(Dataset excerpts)
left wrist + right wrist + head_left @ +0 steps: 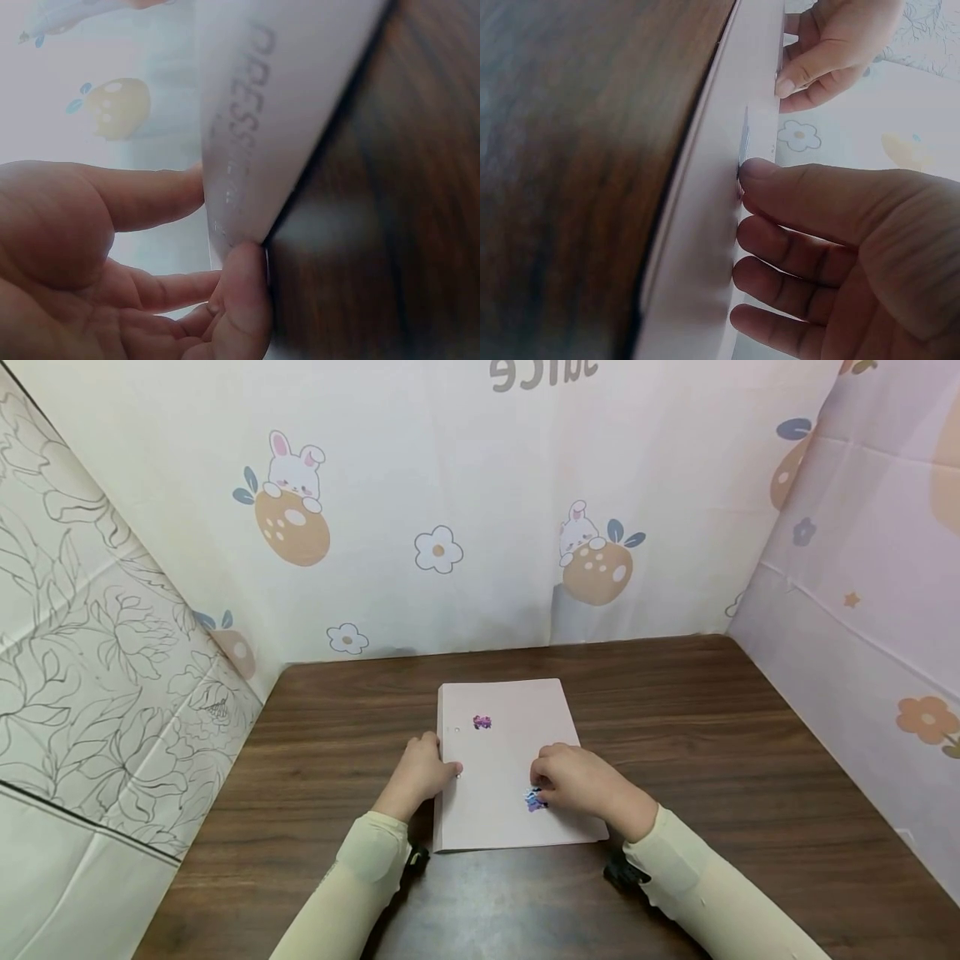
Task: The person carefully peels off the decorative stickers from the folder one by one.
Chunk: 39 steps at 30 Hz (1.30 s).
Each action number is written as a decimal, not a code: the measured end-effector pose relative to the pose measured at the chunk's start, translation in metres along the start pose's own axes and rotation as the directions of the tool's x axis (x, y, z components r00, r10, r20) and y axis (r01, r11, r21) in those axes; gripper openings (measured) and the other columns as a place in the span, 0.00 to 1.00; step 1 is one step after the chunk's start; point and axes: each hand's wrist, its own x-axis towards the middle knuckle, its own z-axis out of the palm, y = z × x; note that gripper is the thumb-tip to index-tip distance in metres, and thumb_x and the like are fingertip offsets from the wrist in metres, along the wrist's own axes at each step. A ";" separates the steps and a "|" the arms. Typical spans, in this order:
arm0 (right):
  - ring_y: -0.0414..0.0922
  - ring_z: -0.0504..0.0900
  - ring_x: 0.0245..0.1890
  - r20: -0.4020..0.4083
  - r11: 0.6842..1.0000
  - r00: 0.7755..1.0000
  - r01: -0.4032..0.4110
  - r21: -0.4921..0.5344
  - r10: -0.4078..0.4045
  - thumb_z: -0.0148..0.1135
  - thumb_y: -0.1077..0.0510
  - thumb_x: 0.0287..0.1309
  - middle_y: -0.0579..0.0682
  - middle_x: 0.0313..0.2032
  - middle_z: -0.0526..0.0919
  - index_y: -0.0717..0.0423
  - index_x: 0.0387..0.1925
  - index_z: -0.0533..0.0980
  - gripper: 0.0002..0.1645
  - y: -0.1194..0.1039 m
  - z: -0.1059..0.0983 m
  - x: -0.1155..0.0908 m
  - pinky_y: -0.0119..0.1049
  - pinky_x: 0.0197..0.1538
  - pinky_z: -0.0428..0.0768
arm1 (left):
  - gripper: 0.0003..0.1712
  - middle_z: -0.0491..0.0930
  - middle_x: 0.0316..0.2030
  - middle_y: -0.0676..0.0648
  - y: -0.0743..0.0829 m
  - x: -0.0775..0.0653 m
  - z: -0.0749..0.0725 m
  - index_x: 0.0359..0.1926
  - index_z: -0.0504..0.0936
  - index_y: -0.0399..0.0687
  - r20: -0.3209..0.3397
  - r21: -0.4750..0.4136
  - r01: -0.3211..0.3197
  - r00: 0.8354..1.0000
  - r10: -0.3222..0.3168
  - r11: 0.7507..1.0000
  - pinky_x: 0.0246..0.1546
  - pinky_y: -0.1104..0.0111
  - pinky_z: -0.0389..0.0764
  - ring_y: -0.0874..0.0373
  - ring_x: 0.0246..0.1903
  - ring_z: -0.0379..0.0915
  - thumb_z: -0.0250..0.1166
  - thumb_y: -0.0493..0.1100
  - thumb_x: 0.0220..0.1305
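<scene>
A pale pink file folder [502,764] lies closed on the brown table, with lettering on its spine [251,90] in the left wrist view. My left hand [420,770] grips the folder's left edge, thumb on the cover and fingers against the spine. Near the cover's lower right, my right hand [581,781] pinches a small blue and purple sticker [534,800] between thumb and index finger. Part of this sticker is hidden under the fingers; in the right wrist view it appears as a thin sliver [744,139] against the cover. A pink-purple sticker [482,722] sits higher on the cover.
Dark wood-grain table [337,718] surrounds the folder. Behind it hangs a white curtain [495,468] printed with rabbits, fruit and flowers. Similar cloth [862,552] borders the right side, and a flower-outline sheet [112,593] the left.
</scene>
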 end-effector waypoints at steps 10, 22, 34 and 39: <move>0.38 0.70 0.30 0.016 1.000 1.000 -0.006 0.007 0.006 0.75 0.57 0.57 0.39 0.28 0.76 0.46 0.28 0.82 0.07 -0.001 0.001 0.000 0.35 0.36 0.76 | 0.35 0.73 0.56 0.31 0.001 -0.002 -0.001 0.63 0.71 0.32 0.005 -0.003 0.005 1.000 -0.005 1.000 0.53 0.51 0.81 0.43 0.50 0.76 0.72 0.48 0.65; 0.37 0.71 0.30 0.019 1.000 1.000 -0.001 0.015 0.001 0.74 0.59 0.57 0.37 0.27 0.76 0.45 0.26 0.82 0.09 -0.003 0.001 0.001 0.34 0.37 0.78 | 0.36 0.73 0.56 0.30 0.001 -0.001 -0.001 0.64 0.71 0.31 0.007 -0.001 0.003 1.000 -0.003 1.000 0.53 0.51 0.82 0.42 0.52 0.77 0.72 0.48 0.65; 0.38 0.71 0.30 0.029 0.999 0.999 -0.034 0.024 0.033 0.74 0.59 0.58 0.40 0.29 0.77 0.47 0.30 0.83 0.05 -0.003 0.002 0.001 0.35 0.37 0.78 | 0.35 0.73 0.56 0.30 0.001 -0.001 0.000 0.63 0.72 0.32 -0.001 0.009 0.002 1.000 -0.002 1.000 0.54 0.51 0.81 0.43 0.51 0.77 0.72 0.49 0.65; 0.38 0.72 0.30 0.015 0.999 1.000 -0.020 0.044 0.020 0.73 0.60 0.57 0.39 0.29 0.77 0.47 0.28 0.83 0.06 -0.004 0.003 0.000 0.35 0.37 0.78 | 0.34 0.74 0.55 0.30 0.001 -0.002 -0.001 0.63 0.72 0.31 -0.002 -0.003 -0.004 1.000 0.004 1.000 0.52 0.51 0.82 0.42 0.50 0.78 0.72 0.47 0.65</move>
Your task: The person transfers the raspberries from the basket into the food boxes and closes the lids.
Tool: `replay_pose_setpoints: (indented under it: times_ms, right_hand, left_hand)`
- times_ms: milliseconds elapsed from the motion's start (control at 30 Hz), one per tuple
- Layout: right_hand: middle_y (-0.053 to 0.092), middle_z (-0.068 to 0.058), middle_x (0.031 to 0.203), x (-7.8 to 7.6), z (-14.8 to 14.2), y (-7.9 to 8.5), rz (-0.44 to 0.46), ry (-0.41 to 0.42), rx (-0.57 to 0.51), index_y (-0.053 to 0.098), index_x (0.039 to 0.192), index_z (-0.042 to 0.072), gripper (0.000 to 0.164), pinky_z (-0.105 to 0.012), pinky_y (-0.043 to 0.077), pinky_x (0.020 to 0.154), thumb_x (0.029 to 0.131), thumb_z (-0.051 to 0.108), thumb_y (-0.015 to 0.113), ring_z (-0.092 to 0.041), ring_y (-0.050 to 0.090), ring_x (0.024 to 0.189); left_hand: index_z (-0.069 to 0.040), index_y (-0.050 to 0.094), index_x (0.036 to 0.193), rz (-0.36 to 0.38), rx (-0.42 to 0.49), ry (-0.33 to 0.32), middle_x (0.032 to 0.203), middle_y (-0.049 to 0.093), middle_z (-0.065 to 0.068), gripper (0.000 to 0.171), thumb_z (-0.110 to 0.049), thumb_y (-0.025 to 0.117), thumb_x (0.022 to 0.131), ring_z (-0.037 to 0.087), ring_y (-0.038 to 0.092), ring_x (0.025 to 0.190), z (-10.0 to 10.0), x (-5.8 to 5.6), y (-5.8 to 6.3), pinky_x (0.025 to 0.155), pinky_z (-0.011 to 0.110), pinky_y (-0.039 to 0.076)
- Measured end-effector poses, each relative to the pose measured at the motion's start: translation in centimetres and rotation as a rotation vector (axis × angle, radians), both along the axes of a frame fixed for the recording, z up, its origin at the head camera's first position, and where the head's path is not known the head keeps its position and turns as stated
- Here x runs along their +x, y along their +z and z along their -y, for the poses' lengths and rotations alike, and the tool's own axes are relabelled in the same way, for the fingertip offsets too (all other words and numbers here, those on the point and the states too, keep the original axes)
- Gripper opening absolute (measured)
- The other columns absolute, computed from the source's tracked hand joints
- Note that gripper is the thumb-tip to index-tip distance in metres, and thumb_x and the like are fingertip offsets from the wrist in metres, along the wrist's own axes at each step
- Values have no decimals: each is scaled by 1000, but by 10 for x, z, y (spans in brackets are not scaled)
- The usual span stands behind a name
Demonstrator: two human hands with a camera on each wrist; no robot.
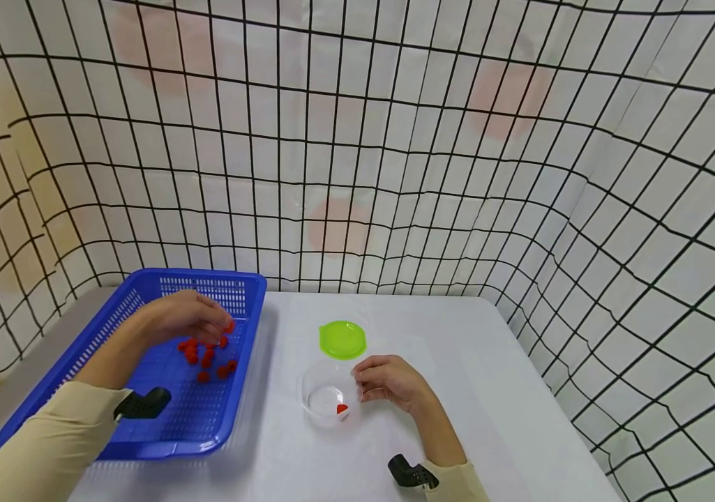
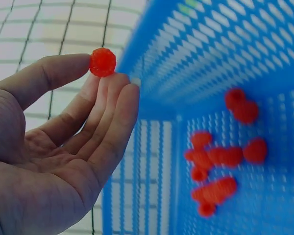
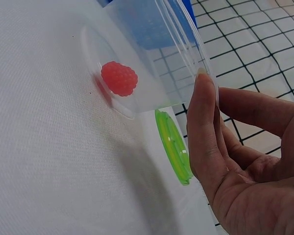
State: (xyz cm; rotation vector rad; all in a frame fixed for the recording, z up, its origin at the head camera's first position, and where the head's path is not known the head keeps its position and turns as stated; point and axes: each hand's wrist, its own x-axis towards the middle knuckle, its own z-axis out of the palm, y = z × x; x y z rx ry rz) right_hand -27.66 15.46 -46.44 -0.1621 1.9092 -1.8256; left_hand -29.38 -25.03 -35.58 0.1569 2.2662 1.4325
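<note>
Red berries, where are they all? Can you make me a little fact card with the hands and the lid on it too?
Left hand: pinches a red berry over the blue basket
Right hand: pinches the rim of the clear bowl
In the bowl: one berry
In the basket: several loose berries
Green lid: off the bowl, on the white table

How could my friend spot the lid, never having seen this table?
Find the big blue basket on the white table. To its right stands a clear tub, with the right hand pinching its rim. Just beyond that tub lies the round lid, the only bright green thing there.
</note>
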Motion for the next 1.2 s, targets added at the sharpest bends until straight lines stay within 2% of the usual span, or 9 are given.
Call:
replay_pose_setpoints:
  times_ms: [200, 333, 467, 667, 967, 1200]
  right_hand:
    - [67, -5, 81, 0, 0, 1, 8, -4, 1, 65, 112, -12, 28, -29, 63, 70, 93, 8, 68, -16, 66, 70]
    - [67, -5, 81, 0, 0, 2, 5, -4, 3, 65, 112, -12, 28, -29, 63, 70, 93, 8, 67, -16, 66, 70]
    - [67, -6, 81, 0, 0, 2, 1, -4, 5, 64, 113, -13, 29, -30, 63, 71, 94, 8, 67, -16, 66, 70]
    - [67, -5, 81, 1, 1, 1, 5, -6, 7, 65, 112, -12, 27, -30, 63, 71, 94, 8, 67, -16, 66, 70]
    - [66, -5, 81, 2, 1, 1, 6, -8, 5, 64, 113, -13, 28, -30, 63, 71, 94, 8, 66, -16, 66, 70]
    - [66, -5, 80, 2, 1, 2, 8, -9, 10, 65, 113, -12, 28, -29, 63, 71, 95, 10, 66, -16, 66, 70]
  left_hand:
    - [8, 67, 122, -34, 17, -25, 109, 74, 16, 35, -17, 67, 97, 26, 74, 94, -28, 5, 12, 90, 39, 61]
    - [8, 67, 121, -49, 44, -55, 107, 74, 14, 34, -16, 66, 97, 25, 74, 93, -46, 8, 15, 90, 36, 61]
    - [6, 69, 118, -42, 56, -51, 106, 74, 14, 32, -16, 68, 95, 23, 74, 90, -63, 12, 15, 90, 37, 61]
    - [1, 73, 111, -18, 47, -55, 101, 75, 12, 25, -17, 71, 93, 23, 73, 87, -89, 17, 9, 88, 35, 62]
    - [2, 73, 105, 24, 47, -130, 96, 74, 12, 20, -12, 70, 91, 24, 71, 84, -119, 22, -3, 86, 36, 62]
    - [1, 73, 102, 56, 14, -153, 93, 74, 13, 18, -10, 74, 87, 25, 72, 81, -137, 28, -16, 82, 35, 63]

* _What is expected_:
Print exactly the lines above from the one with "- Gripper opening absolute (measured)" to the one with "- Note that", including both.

* _Answer_:
- Gripper opening absolute (measured)
- The other columns absolute, computed from the source's tracked hand joints
- Note that gripper is the thumb-tip to index-tip distance in metres, and thumb_x and the like are fingertip offsets from the wrist in metres, along the wrist's own axes at each step

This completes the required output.